**HOW TO COMPLETE THIS TASK**
Up to and including the line that contains "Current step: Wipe", reproduce every line exactly, beginning with the first line below.
━━━ SOURCE MATERIAL ━━━
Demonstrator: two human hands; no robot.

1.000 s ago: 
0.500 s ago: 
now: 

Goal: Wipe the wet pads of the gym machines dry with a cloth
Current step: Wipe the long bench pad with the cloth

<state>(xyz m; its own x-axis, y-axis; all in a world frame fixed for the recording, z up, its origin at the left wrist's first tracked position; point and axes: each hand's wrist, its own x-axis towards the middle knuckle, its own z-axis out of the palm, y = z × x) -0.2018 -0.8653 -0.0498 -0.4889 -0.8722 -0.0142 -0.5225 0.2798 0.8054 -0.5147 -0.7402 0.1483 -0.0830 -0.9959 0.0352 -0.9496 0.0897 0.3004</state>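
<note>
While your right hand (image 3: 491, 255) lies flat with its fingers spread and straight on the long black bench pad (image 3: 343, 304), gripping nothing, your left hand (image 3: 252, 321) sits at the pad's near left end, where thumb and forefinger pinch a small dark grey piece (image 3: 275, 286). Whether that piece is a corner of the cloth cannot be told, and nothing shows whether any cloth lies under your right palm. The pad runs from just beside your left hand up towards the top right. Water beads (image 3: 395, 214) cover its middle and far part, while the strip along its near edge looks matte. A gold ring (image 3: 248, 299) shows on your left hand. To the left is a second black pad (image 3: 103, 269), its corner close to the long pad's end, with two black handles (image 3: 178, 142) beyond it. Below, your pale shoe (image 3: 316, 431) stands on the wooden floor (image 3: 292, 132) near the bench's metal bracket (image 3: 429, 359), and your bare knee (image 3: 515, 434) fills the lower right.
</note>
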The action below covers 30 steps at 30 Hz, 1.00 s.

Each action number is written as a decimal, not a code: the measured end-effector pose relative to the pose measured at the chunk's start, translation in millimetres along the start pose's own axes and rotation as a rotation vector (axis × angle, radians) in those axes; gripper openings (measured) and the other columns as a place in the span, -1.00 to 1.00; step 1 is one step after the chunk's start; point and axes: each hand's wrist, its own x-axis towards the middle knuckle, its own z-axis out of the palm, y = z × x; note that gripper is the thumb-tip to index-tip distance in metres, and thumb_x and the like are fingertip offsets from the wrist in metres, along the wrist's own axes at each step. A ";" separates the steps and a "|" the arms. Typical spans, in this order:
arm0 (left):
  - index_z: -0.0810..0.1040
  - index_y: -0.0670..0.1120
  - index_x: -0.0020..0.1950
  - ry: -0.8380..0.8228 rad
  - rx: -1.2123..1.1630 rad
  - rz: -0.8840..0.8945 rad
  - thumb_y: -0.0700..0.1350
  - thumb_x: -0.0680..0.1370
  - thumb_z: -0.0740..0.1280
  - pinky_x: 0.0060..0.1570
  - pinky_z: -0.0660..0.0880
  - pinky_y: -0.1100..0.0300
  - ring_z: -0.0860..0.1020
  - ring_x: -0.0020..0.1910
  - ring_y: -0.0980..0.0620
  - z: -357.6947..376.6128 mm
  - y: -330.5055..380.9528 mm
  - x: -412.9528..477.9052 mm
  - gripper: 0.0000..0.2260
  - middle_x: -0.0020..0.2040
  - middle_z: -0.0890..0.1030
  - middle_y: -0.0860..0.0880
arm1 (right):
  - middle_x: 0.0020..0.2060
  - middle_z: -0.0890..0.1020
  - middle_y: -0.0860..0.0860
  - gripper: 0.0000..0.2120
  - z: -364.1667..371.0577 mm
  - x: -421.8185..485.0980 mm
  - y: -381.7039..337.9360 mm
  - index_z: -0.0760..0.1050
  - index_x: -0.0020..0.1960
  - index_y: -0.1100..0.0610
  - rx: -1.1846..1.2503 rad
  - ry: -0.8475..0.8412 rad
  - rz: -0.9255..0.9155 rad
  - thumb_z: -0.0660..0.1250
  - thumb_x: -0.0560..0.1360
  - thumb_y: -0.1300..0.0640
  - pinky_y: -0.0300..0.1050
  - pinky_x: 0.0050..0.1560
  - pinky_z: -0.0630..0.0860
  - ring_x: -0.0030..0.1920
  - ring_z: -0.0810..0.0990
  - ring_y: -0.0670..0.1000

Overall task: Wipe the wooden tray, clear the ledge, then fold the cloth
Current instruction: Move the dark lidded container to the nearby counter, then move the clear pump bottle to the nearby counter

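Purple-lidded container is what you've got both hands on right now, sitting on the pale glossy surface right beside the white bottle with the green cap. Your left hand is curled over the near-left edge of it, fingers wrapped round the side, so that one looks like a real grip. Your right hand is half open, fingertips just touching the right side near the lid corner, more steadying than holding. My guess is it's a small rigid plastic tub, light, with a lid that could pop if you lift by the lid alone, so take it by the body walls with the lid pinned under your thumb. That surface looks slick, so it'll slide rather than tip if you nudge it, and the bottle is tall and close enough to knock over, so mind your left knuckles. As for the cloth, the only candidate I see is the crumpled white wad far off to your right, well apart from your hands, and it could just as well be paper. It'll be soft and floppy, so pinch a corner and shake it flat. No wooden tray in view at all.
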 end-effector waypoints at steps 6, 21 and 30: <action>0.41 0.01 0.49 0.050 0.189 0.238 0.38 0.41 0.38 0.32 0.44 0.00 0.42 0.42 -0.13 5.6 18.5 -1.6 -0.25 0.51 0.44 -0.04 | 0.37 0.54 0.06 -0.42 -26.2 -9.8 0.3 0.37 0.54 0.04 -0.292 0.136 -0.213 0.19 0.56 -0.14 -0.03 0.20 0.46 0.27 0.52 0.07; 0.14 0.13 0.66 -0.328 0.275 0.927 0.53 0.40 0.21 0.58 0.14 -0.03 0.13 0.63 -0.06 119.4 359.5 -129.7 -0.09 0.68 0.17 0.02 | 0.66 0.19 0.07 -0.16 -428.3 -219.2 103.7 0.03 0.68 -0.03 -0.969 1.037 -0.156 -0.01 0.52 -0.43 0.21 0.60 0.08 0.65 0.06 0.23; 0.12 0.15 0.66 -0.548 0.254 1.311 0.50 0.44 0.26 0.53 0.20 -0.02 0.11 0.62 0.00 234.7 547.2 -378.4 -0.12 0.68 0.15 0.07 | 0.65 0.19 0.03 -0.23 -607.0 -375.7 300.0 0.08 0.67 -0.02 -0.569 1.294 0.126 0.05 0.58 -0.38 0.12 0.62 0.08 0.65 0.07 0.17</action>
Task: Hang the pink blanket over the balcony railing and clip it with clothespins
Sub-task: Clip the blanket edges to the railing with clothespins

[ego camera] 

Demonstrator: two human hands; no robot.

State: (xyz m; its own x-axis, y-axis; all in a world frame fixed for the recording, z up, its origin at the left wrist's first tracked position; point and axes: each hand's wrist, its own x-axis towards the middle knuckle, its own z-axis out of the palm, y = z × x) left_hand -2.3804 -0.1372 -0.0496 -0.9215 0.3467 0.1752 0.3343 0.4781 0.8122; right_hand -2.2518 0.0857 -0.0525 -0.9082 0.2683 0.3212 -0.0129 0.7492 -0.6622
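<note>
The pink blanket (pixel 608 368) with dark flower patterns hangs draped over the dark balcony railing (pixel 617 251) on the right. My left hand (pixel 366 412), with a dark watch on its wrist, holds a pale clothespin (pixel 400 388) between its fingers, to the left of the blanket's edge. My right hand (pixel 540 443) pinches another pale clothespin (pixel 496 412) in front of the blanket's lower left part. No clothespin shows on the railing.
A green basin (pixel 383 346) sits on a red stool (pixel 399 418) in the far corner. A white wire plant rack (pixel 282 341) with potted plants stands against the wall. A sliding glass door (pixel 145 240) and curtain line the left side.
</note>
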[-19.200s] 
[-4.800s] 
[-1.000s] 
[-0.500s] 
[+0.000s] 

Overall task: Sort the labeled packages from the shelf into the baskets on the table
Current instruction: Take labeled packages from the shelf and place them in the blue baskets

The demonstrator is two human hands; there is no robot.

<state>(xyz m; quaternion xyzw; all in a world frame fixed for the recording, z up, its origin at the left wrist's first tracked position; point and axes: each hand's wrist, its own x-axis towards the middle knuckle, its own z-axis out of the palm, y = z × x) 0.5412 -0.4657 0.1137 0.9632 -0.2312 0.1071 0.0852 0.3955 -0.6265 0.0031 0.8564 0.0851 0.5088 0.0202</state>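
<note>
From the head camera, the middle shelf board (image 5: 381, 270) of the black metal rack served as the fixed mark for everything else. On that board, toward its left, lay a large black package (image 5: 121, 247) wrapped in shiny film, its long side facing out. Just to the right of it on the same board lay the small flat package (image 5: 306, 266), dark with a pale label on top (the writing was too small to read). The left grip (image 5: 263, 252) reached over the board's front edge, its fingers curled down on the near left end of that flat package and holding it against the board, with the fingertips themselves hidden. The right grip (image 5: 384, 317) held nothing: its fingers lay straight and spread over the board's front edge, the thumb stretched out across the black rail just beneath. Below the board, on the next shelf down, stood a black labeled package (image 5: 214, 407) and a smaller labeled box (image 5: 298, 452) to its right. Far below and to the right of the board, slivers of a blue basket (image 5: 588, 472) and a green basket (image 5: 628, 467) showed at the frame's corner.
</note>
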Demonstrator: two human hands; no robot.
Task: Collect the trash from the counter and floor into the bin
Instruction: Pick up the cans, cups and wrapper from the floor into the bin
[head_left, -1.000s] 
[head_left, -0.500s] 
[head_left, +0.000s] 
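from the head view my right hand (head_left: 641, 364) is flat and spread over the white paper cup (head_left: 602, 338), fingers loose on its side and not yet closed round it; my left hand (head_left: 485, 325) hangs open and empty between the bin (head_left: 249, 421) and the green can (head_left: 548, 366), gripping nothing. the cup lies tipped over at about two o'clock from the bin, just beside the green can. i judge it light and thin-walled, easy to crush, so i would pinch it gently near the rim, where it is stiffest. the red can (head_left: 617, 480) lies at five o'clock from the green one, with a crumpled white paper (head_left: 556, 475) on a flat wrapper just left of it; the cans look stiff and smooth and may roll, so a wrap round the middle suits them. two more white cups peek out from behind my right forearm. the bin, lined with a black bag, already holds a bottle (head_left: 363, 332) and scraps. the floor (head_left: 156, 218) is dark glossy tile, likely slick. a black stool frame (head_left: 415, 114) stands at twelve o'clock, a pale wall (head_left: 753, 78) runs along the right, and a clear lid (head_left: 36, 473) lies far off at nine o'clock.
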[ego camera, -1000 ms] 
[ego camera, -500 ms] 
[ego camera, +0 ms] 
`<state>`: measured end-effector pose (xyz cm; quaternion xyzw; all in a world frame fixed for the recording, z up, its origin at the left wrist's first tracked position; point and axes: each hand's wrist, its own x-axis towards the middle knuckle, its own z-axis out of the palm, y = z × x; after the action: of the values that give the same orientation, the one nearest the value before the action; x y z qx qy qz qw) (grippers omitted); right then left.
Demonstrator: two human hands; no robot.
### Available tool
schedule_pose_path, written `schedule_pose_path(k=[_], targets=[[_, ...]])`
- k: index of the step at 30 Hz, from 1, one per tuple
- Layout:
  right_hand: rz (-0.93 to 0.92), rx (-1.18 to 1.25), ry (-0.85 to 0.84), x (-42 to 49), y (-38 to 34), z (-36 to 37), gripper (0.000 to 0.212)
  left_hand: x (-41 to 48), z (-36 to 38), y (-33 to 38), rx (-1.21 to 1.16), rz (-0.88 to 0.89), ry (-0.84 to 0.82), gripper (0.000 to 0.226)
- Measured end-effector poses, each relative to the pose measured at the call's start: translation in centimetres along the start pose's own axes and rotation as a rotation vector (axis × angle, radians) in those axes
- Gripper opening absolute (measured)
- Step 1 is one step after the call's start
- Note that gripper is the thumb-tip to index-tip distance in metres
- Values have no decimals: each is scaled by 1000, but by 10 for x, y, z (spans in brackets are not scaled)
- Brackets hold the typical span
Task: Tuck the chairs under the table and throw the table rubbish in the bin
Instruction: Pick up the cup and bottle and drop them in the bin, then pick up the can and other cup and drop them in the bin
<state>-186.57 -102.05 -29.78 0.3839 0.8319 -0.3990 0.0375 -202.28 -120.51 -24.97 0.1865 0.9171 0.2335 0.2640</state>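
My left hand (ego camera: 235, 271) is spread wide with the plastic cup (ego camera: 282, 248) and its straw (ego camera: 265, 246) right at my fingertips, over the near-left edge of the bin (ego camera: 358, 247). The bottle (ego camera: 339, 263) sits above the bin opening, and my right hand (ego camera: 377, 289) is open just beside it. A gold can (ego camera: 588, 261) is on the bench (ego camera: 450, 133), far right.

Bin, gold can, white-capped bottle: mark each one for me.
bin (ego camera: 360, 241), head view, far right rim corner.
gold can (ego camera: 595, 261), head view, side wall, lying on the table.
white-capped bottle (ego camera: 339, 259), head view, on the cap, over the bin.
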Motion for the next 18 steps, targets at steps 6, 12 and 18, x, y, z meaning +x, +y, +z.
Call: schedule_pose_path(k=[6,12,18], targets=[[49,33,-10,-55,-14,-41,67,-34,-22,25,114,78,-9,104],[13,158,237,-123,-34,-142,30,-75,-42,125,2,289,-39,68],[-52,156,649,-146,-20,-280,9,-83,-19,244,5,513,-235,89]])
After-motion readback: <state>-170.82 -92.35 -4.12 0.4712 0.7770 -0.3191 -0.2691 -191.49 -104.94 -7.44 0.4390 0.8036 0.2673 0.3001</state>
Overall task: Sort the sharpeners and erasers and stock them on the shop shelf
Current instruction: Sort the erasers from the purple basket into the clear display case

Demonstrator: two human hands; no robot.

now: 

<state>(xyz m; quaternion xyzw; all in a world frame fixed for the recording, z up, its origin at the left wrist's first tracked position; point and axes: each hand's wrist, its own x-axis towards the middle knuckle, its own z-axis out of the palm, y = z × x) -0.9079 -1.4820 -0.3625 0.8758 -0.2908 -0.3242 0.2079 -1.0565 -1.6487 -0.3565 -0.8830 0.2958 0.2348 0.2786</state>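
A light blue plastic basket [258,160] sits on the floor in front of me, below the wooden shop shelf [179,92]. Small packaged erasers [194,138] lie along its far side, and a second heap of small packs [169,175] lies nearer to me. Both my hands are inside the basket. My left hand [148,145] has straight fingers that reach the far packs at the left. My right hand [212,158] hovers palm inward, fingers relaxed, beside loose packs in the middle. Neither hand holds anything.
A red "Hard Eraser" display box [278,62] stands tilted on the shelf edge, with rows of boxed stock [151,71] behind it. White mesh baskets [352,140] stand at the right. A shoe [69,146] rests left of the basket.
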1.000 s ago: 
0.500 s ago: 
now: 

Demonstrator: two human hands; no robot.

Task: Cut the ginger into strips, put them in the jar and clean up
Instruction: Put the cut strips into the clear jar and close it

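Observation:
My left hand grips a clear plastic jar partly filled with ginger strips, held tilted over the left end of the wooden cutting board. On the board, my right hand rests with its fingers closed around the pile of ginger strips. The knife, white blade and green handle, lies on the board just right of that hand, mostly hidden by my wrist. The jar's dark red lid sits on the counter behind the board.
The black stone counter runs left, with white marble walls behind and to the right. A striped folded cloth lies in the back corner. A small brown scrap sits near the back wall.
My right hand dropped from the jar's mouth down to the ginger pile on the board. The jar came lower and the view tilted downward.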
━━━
**RESULT OF THE EXERCISE**
Demonstrator: two human hands; no robot.

1.000 s ago: 
0.500 s ago: 
now: 

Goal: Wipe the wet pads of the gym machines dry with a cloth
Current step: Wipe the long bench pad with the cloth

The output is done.